WHAT IS EXPECTED – Write each line below back out exactly, omitting its pictures.

************

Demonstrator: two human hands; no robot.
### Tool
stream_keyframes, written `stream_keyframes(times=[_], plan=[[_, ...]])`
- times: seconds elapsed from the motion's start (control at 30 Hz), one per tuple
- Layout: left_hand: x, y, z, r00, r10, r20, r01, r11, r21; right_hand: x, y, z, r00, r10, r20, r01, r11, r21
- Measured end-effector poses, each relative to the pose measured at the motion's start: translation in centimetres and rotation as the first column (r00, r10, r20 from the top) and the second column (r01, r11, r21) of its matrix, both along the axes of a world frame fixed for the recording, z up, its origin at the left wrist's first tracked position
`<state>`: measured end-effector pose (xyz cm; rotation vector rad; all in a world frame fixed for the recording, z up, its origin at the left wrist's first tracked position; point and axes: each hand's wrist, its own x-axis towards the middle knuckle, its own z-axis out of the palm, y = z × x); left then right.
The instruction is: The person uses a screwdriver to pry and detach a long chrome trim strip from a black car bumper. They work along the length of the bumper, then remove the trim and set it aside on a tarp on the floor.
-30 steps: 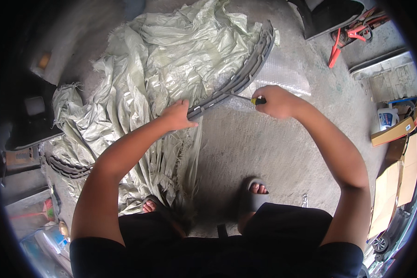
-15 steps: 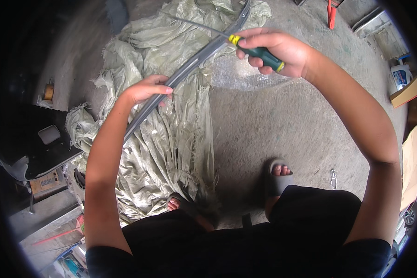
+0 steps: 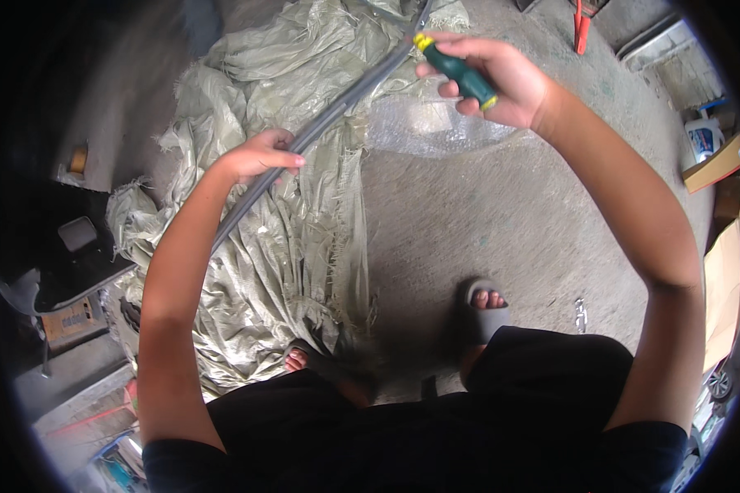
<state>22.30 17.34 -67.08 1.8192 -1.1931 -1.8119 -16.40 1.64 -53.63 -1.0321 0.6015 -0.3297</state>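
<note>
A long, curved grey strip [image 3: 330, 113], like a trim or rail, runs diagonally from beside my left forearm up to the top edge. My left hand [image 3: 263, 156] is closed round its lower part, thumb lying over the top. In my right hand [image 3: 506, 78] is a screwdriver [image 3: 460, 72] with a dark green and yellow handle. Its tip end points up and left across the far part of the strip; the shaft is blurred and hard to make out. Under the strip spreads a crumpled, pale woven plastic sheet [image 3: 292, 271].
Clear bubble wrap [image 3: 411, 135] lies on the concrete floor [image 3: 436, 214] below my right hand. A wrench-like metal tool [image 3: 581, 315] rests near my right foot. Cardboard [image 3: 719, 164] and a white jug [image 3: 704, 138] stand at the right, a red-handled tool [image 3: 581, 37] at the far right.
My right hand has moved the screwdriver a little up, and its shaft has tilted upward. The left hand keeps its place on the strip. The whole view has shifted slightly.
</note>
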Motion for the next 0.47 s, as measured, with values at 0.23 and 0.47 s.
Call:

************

COMPLETED EXERCISE –
Demonstrator: two human hands; no robot.
### Tool
stream_keyframes, written `stream_keyframes(times=[_], plan=[[_, ...]])`
- times: seconds elapsed from the motion's start (control at 30 Hz), one per tuple
- Layout: left_hand: x, y, z, r00, r10, r20, r01, r11, r21; right_hand: x, y, z, r00, r10, r20, r01, r11, r21
- Measured end-effector poses, each relative to the pose measured at the motion's start: translation in centimetres and rotation as the first column (r00, r10, r20 from the top) and the second column (r01, r11, r21) of its matrix, both along the axes of a world frame fixed for the recording, z up, its origin at the left wrist's first tracked position
`<state>`: measured end-effector pose (xyz cm; rotation vector rad; all in a world frame fixed for the recording, z up, its origin at the left wrist's first tracked position; point and axes: each hand's wrist, its own x-axis towards the middle knuckle, its own z-axis out of the palm, y = z × x); left then right.
The instruction is: The person uses a screwdriver to pry and detach a long chrome trim strip from a black car bumper. They work along the length of the bumper, then remove the trim and set it aside on a tarp on the floor.
-30 steps: 
-15 steps: 
+0 steps: 
<state>22.30 17.34 -67.08 1.8192 -1.1931 -1.8119 -16.40 1.64 -53.63 -1.0321 0.6015 -0.3297</state>
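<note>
A long, curved grey strip [image 3: 330, 113], like a trim or rail, runs diagonally from beside my left forearm up to the top edge. My left hand [image 3: 263, 156] is closed round its lower part, thumb lying over the top. In my right hand [image 3: 506, 78] is a screwdriver [image 3: 460, 72] with a dark green and yellow handle. Its tip end points up and left across the far part of the strip; the shaft is blurred and hard to make out. Under the strip spreads a crumpled, pale woven plastic sheet [image 3: 292, 271].
Clear bubble wrap [image 3: 411, 135] lies on the concrete floor [image 3: 436, 214] below my right hand. A wrench-like metal tool [image 3: 581, 315] rests near my right foot. Cardboard [image 3: 719, 164] and a white jug [image 3: 704, 138] stand at the right, a red-handled tool [image 3: 581, 37] at the far right.
My right hand has moved the screwdriver a little up, and its shaft has tilted upward. The left hand keeps its place on the strip. The whole view has shifted slightly.
</note>
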Motion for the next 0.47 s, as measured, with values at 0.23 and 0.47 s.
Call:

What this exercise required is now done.